Anhand dieser Nahost-Grafik lassen sich einige gängige Theorien überprüfen – Theorien über den US-Imperialismus, über Multipolarität und die Verschwörungstheorien.
1. US-Imperialismus:
Etliche Linke und die große Mehrheit der politischen Rechten orten Imperialismus geografisch: Imperialismus ist für sie identisch mit der Politik der USA.
Die Grafik zeigt jedoch, dass die USA im Nahen Osten nur ein Großmachtspieler unter Vielen sind. Viele andere Regierungen mischen sich neben und unabhängig von den USA in fremde Staatsgebiete ein, finanzieren Rebellenbewegungen oder greifen sogar direkt mit Waffengewalt in Konflikte außerhalb ihres eigenen Staatsgebietes ein.
Jeder kapitalistische Staat, der importiert und exportiert, hat zwangsläufig Interessen, die über die eigenen Staatsgrenzen hinausreichen. Jedes Kapital, dass seine Marktstellung behalten will, muss seine Macht vergrößern. Jeder Staat, der seine Macht behalten will, muss seinen Einfluss ausdehnen. Deshalb hat Imperialismus keine geografische Heimat, sondern erwächst ständig aus der Akkumulation und Expansion der Kapitale. Die Gleichsetzung von Imperialismus mit der US-Politik beruht sowohl auf Unkenntnis der Weltlage wie auf einer mangelnden Kapitalismuskritik.

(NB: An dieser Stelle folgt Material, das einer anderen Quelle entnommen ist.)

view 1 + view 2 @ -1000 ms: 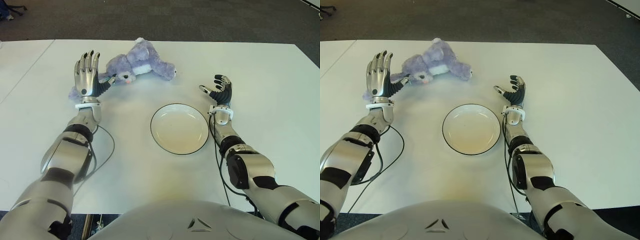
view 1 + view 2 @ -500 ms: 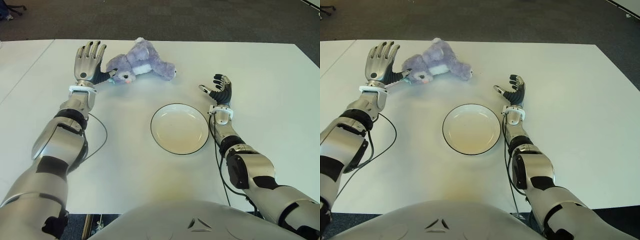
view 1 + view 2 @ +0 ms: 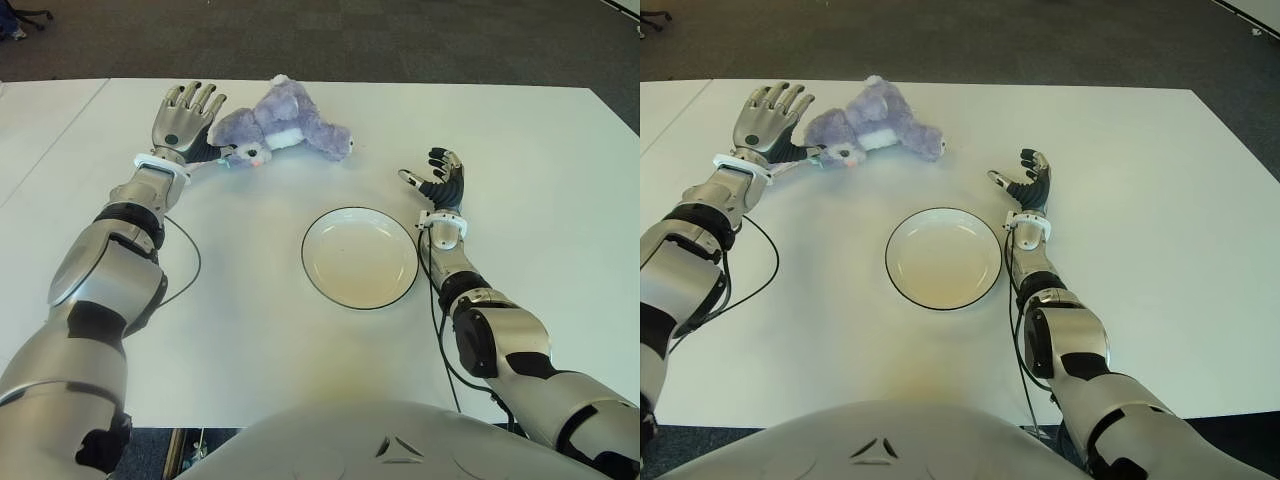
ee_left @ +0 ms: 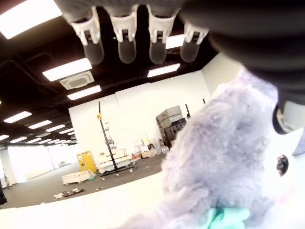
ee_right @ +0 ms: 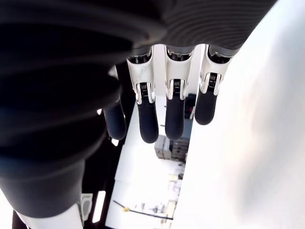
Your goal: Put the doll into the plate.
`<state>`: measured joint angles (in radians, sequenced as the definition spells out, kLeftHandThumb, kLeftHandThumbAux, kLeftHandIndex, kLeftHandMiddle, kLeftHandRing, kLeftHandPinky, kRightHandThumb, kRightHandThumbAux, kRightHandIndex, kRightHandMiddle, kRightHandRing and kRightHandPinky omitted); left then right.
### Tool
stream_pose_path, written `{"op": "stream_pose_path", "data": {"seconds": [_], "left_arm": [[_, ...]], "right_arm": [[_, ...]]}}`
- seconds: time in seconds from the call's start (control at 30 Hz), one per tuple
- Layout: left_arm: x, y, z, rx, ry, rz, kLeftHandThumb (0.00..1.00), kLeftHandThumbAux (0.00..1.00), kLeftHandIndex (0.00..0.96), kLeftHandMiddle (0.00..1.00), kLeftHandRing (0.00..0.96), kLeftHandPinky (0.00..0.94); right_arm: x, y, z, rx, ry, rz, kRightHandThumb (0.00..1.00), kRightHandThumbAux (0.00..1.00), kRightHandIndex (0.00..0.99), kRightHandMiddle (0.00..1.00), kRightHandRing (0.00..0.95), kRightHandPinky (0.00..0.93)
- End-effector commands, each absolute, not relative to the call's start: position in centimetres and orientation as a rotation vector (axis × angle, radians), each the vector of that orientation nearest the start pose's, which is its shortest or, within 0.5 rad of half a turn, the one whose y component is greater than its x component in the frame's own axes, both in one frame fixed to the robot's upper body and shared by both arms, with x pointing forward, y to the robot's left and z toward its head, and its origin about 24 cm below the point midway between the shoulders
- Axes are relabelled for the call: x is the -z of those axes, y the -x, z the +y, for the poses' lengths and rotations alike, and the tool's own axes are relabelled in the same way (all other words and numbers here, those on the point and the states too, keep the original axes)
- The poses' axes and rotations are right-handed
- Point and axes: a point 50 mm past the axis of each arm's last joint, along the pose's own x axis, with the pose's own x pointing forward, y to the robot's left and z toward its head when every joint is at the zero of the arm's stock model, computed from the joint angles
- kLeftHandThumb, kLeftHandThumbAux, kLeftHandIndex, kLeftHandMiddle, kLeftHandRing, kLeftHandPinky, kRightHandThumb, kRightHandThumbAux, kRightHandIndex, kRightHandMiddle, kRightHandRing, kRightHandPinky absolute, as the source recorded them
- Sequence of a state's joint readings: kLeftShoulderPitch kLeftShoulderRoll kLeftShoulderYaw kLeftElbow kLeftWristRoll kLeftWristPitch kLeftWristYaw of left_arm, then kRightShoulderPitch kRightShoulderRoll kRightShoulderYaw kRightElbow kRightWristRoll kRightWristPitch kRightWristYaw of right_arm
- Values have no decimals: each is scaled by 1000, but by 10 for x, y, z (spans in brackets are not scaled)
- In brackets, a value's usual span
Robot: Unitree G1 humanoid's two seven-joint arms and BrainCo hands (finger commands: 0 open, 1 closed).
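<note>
Lying on the counter (image 3: 250, 300), the doll (image 3: 283, 127) is beyond the empty plate (image 3: 359, 257). Left hand (image 3: 183, 118) — fingers spread, grasping nothing — is just beside it. Right hand (image 3: 438, 182) shows right of the plate, fingers relaxed.

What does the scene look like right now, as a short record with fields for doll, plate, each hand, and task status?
doll: purple plush, lying on the table at its far side
plate: white, dark-rimmed, empty, mid-table
left hand: open, fingers spread, right beside the doll's head, not grasping
right hand: open, idle, right of the plate
task status: doll not yet in plate
</note>
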<state>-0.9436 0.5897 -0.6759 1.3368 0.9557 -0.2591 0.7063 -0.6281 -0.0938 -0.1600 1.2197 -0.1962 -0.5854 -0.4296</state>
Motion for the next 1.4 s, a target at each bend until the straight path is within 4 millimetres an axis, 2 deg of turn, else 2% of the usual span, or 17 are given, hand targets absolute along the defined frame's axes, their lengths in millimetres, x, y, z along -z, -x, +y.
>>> {"op": "stream_pose_path", "data": {"seconds": [0.03,0.2,0.37,0.67,0.93,0.97,1.4], "left_arm": [[-108,-379,250,82,-1942,-309,212,385,0,0,0,0],[-109,-380,245,129,-1910,-304,252,401,0,0,0,0],[-107,-381,239,192,-1837,-268,303,438,10,0,0,0],[-76,-375,218,386,-1580,-75,361,473,55,0,0,0],[-66,-374,203,536,-1497,33,313,482,61,0,0,0],[-65,-374,201,557,-1494,47,278,479,53,0,0,0],[-40,-370,177,686,-1548,192,216,494,32,0,0,0]], "right_arm": [[85,-252,-164,322,173,435,0,863,237,259,244,212],[85,-252,-164,323,171,436,0,869,236,259,245,208],[85,-253,-165,324,171,438,0,874,248,261,256,245],[85,-252,-167,339,209,445,0,867,260,271,273,254],[85,-251,-168,351,189,437,0,869,268,291,290,255],[85,-251,-169,353,187,439,0,873,267,292,292,263],[85,-249,-173,364,145,435,0,872,251,289,288,274]]}}
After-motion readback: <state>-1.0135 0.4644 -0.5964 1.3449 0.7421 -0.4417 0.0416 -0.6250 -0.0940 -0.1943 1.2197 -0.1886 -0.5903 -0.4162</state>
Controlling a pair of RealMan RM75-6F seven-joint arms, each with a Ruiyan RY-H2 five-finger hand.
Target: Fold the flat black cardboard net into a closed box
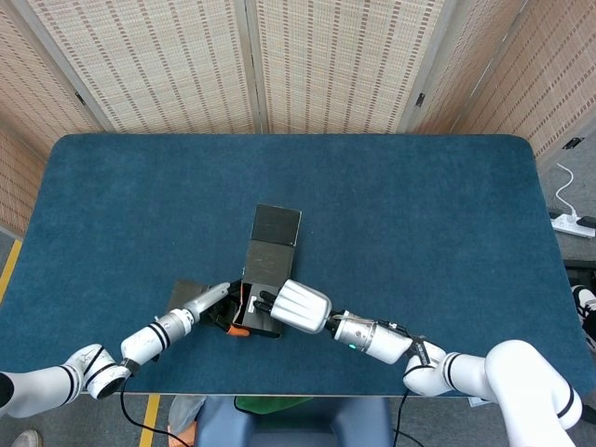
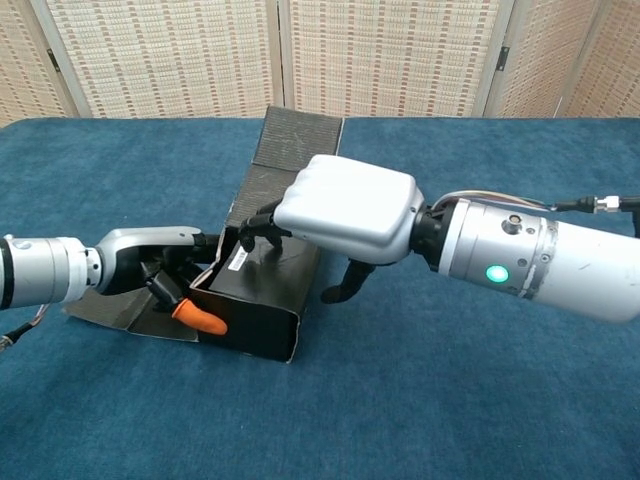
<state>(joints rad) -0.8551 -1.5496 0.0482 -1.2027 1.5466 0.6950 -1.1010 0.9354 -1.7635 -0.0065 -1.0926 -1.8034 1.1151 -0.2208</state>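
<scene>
The black cardboard box [image 2: 262, 300] [image 1: 262, 296] stands partly folded near the table's front edge, its lid flap [image 2: 297, 137] [image 1: 277, 224] still lying open toward the far side. My left hand [image 2: 165, 275] [image 1: 210, 303], with an orange fingertip [image 2: 199, 316], reaches into the box's left end over a flat side flap [image 2: 115, 310]. My right hand [image 2: 345, 210] [image 1: 296, 305] rests on top of the box, fingertips pressing along the upper left wall, thumb down its right side. Neither hand clearly grips the cardboard.
The blue cloth-covered table [image 1: 419, 214] stretches wide behind and to the right of the box. Woven folding screens [image 1: 251, 56] stand behind the table. A power strip [image 1: 573, 223] lies on the floor at the right.
</scene>
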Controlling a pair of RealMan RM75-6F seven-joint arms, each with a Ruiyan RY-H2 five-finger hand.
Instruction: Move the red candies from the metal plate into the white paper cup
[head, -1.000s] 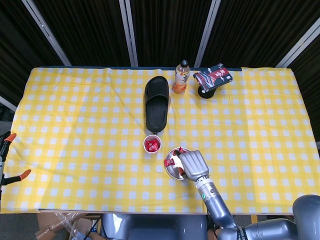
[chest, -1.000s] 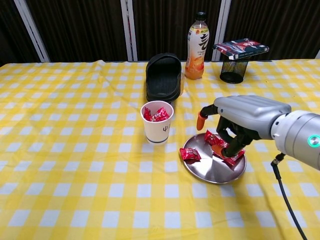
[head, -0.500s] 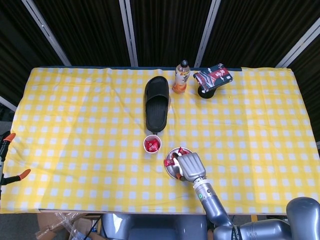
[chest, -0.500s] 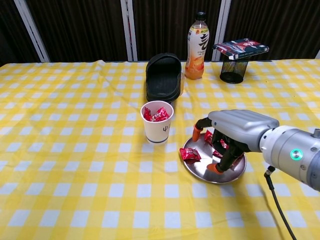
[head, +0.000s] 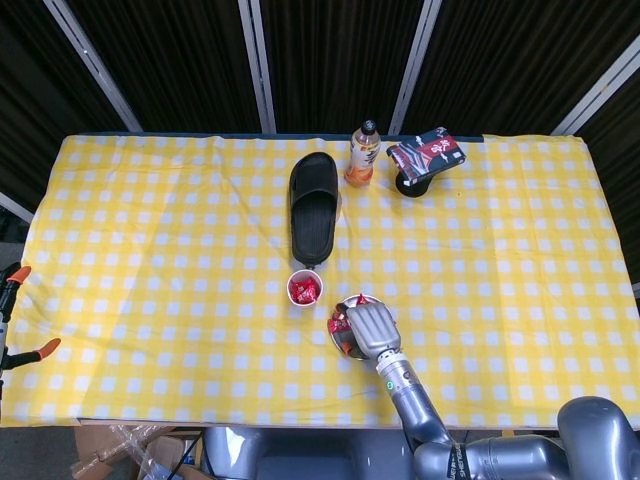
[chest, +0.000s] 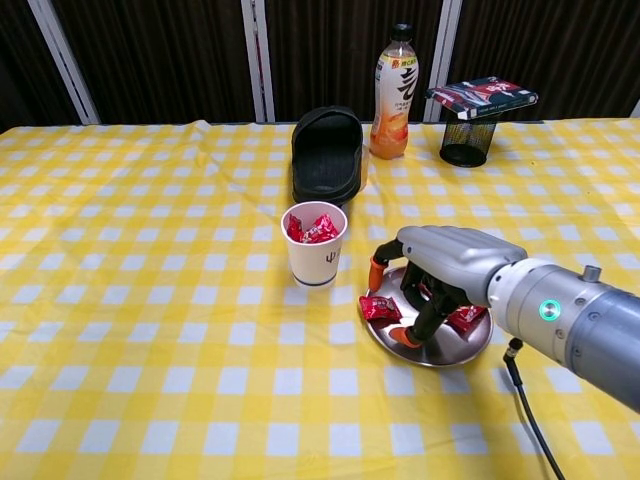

2. Multipolare Staatenwelt
Etliche Linke und die große Mehrheit der politischen Rechten unterstützen aktiv die globale Tendenz zu einer multipolaren Staatenwelt. Diese multipolare Staatenwelt ist im Nahen Osten längst Realität und macht sichtbar, dass es in einer multipolaren Welt für emanzipatorische Ziele wenig bis nichts zu gewinnen gibt. Die multipolare Staatenwelt mag kommen, aber unsere Welt wird nicht schöner und besser, wenn sie statt von einem großen Tyrannen von vielen kleinen und mittleren Tyrannen und Diktatoren beherrscht wird.
3. Verschwörungstheorien
Jede Verschwörungstheorie glaubt an die Allmacht einer winzigen Clique.
Im Sandkasten und am grünen Tisch lassen sich vielleicht wie in einem Computerspiel verzwickte Ränke und hinterlistige Pläne schmieden. In der realen Welt gibt es aber nicht nur einen, sondern unzählig viele Gegenspieler.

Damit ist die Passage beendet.